Copy out all of the data exactly as it appears.

::::::::

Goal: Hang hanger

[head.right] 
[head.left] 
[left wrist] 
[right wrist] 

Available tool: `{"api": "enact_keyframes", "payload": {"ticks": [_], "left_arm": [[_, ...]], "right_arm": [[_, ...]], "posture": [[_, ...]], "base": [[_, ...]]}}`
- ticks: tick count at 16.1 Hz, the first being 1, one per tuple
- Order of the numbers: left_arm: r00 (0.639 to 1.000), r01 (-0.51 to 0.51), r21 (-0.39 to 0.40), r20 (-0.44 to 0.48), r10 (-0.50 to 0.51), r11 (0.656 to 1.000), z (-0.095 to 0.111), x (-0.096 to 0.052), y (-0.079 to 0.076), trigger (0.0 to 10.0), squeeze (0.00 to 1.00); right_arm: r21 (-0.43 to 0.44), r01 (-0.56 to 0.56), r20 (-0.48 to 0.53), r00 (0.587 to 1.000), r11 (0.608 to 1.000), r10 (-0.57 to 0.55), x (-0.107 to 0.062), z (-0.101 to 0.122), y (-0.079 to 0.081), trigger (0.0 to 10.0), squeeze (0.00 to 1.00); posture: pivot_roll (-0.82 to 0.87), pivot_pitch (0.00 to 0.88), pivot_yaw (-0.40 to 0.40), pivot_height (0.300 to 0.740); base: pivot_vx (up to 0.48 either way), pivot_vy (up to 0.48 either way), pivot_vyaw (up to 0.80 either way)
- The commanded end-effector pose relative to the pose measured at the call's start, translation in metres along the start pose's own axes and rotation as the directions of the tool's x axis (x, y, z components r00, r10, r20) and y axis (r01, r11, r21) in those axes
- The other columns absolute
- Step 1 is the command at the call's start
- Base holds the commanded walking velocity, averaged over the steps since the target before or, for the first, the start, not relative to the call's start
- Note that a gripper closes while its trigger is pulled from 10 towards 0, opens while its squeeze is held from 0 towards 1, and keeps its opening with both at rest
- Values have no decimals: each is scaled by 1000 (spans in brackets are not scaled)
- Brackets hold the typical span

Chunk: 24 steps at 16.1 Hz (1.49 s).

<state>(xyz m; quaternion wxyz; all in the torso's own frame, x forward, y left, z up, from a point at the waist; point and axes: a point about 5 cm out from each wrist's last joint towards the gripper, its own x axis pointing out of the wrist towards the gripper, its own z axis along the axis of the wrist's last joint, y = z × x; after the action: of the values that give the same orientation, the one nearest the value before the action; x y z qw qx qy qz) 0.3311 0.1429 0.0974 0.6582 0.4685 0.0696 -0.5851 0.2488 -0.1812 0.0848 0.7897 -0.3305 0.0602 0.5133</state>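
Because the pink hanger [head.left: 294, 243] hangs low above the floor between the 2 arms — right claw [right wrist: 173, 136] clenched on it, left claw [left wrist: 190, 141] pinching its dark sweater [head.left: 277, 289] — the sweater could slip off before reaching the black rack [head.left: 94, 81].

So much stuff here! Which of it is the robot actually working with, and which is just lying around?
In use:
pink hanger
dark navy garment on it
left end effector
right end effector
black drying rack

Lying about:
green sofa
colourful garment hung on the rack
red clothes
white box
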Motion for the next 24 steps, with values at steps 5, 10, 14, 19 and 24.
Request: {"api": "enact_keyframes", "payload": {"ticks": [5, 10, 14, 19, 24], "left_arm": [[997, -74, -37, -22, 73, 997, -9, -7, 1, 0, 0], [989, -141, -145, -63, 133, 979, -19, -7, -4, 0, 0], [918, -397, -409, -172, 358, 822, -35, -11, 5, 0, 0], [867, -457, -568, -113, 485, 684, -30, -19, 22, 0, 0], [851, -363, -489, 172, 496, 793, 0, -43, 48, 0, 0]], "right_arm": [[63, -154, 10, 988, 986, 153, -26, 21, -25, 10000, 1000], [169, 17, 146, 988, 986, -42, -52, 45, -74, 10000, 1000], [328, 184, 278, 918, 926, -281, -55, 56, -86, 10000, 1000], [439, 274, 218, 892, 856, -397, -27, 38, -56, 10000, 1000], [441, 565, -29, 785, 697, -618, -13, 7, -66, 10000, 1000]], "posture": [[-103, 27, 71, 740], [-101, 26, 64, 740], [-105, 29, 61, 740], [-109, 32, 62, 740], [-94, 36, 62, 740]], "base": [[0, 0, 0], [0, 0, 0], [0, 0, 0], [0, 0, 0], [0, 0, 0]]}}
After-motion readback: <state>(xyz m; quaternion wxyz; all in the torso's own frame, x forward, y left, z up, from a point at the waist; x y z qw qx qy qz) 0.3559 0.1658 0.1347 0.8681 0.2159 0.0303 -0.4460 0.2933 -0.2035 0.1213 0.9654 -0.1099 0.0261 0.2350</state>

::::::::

Response:
Goal: Hang hanger

[head.right] 
[head.left] 
[left wrist] 
[right wrist] 

Available tool: `{"api": "enact_keyframes", "payload": {"ticks": [_], "left_arm": [[_, ...]], "right_arm": [[_, ...]], "posture": [[_, ...]], "base": [[_, ...]]}}`
- ticks: tick count at 16.1 Hz, the first being 1, one per tuple
- Order of the numbers: left_arm: r00 (0.639 to 1.000), r01 (-0.51 to 0.51), r21 (-0.39 to 0.40), r20 (-0.44 to 0.48), r10 (-0.50 to 0.51), r11 (0.656 to 1.000), z (-0.095 to 0.111), x (-0.096 to 0.052), y (-0.079 to 0.076), trigger (0.0 to 10.0), squeeze (0.00 to 1.00); right_arm: r21 (-0.43 to 0.44), r01 (-0.56 to 0.56), r20 (-0.48 to 0.53), r00 (0.587 to 1.000), r11 (0.608 to 1.000), r10 (-0.57 to 0.55), x (-0.107 to 0.062), z (-0.101 to 0.122), y (-0.079 to 0.081), trigger (0.0 to 10.0), squeeze (0.00 to 1.00); posture: pivot_roll (-0.82 to 0.87), pivot_pitch (0.00 to 0.88), pivot_yaw (-0.40 to 0.40), pivot_height (0.300 to 0.740); base: pivot_vx (up to 0.48 either way), pivot_vy (up to 0.48 either way), pivot_vyaw (up to 0.80 either way)
- The commanded end-effector pose relative to the pose measured at the call's start, translation in metres along the start pose's own axes and rotation as the directions of the tool's x axis (x, y, z components r00, r10, r20) and y axis (r01, r11, r21) in those axes
- The other columns absolute
- Step 1 is the command at the call's start
- Base holds the commanded walking velocity, averaged over the steps since the target before or, for the first, the start, not relative to the call's start
- Note that a gripper closes while its trigger is pulled from 10 towards 0, opens while its squeeze is held from 0 towards 1, and keeps its opening with both at rest
- Values have no decimals: each is scaled by 1000 (spans in brackets are not scaled)
- Brackets hold the typical span

Chunk: 24 steps at 16.1 Hz (1.49 s).

<state>(xyz m; quaternion wxyz; all in the torso's own frame, x forward, y left, z up, from a point at the waist; point and axes: a point about 5 cm out from each wrist's last joint towards the gripper, its own x axis pointing out of the wrist towards the gripper, its own z axis along the axis of the wrist's last joint, y = z × x; after the action: of the values that give the same orientation, the one nearest the value before the action; x y z qw qx qy qz) 0.3311 0.1429 0.0974 0.6582 0.4685 0.0696 -0.5851 0.2488 -0.1812 0.0848 0.7897 -0.3305 0.0602 0.5133</state>
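Because the pink hanger [head.left: 294, 243] hangs low above the floor between the 2 arms — right claw [right wrist: 173, 136] clenched on it, left claw [left wrist: 190, 141] pinching its dark sweater [head.left: 277, 289] — the sweater could slip off before reaching the black rack [head.left: 94, 81].

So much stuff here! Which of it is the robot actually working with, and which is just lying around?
In use:
pink hanger
dark navy garment on it
left end effector
right end effector
black drying rack

Lying about:
green sofa
colourful garment hung on the rack
red clothes
white box
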Motion for the next 24 steps, with values at steps 5, 10, 14, 19 and 24.
Request: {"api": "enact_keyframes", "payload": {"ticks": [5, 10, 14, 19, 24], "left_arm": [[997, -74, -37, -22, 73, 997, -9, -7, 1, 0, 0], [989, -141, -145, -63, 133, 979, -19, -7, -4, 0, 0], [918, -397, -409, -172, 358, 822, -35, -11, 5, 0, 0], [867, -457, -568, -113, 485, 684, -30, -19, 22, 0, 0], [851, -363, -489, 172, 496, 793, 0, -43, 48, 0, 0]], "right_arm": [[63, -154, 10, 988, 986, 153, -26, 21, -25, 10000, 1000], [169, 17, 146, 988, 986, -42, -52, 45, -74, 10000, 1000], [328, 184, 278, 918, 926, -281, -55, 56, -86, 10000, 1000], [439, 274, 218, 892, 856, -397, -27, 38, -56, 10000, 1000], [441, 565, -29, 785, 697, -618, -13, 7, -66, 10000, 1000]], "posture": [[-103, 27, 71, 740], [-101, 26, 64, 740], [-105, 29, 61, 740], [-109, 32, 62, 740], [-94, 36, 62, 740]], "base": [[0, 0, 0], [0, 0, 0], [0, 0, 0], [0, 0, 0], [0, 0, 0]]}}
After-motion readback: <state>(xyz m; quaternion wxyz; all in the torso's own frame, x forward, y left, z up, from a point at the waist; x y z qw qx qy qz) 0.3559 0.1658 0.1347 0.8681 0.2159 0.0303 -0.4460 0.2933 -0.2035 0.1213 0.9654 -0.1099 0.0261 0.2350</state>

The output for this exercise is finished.